Like vi, Vim’s interface does not use menus or icons. Instead, users type commands in the editor’s text box to call up features. The program’s GUI mode, gVim, adds menus and toolbars for commonly used commands, but the command line mode still expresses the editor’s full functionality.

The :vimtutor command opens a built-in tutorial that walks new users through important program features. The Vim Users’ Manual also highlights aspects of the program and can be read from within Vim or found online.

An extensive list of plugins extend or add to Vim’s functionality. The open-source nature of the program allows users to write these complex scripts in Vim’s internal scripting language, vimscript.

Enabling Finserv Institutions to Make Smarter Decisions

Programmers who build data models have been at odds for years when debating between R and Python as the most effective language. Both certainly have higher adoption rates thanks to their open-source coding and low price point (you can’t get much lower than free).

Financial service providers use both languages because they allow data models to have very brief time to market.

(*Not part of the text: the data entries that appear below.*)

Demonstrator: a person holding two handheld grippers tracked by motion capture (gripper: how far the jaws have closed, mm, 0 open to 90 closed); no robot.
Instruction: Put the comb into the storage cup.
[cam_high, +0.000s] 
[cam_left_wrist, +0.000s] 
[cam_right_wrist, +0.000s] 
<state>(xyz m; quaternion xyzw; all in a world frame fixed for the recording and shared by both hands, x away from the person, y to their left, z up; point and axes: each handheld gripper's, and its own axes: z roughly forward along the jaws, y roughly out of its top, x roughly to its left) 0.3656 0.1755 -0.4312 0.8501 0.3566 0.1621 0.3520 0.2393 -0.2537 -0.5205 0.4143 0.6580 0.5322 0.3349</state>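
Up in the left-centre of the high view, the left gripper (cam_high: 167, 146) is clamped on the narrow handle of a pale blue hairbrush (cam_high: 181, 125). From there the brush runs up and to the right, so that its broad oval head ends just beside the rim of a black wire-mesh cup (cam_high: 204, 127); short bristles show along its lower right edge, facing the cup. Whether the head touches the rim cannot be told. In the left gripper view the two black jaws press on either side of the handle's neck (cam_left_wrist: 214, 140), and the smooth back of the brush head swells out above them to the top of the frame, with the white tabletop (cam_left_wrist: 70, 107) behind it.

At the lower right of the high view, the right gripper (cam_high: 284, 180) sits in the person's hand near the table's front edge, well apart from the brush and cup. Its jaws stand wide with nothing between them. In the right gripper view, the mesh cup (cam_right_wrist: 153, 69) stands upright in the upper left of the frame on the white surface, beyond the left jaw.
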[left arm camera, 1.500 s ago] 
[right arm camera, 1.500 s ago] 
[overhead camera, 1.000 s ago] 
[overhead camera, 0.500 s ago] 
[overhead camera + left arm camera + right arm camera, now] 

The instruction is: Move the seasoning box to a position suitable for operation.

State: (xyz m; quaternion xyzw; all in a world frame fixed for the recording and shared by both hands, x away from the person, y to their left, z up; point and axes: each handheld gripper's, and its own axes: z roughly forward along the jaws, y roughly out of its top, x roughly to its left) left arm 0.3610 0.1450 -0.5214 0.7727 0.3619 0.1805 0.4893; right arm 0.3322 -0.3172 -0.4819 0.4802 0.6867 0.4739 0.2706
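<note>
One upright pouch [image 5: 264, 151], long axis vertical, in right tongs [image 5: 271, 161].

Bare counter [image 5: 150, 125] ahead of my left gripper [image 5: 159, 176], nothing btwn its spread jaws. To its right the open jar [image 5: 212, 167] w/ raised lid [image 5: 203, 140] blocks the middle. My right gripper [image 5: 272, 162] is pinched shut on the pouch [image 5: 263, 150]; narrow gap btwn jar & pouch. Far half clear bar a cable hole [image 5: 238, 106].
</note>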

Each language integrates easily and adds value to existing systems thanks to thriving communities of programmers who push the envelope of innovation.

Several worldwide pension plans use the R programming language to forecast interest rates, investment returns, and estimate life expectancy and retirement age using probability models, data analysis, quantitative, and statistical methods.

Credit card issuers and other lenders use R programming to manage risk and create unique credit scoring models through the use of recursive partitioning trees.

In many cases, Vim is the text editor of choice for programmers at finserv companies. As with the languages used to analyze data, the Vim editor boasts the same open-source flexibility and innovative interface users have come to expect from innovative scripting solutions.

Vim helps enable the development team here at as well as those of some of the largest financial and investment firms in the world create models that predict the future and mitigate risk.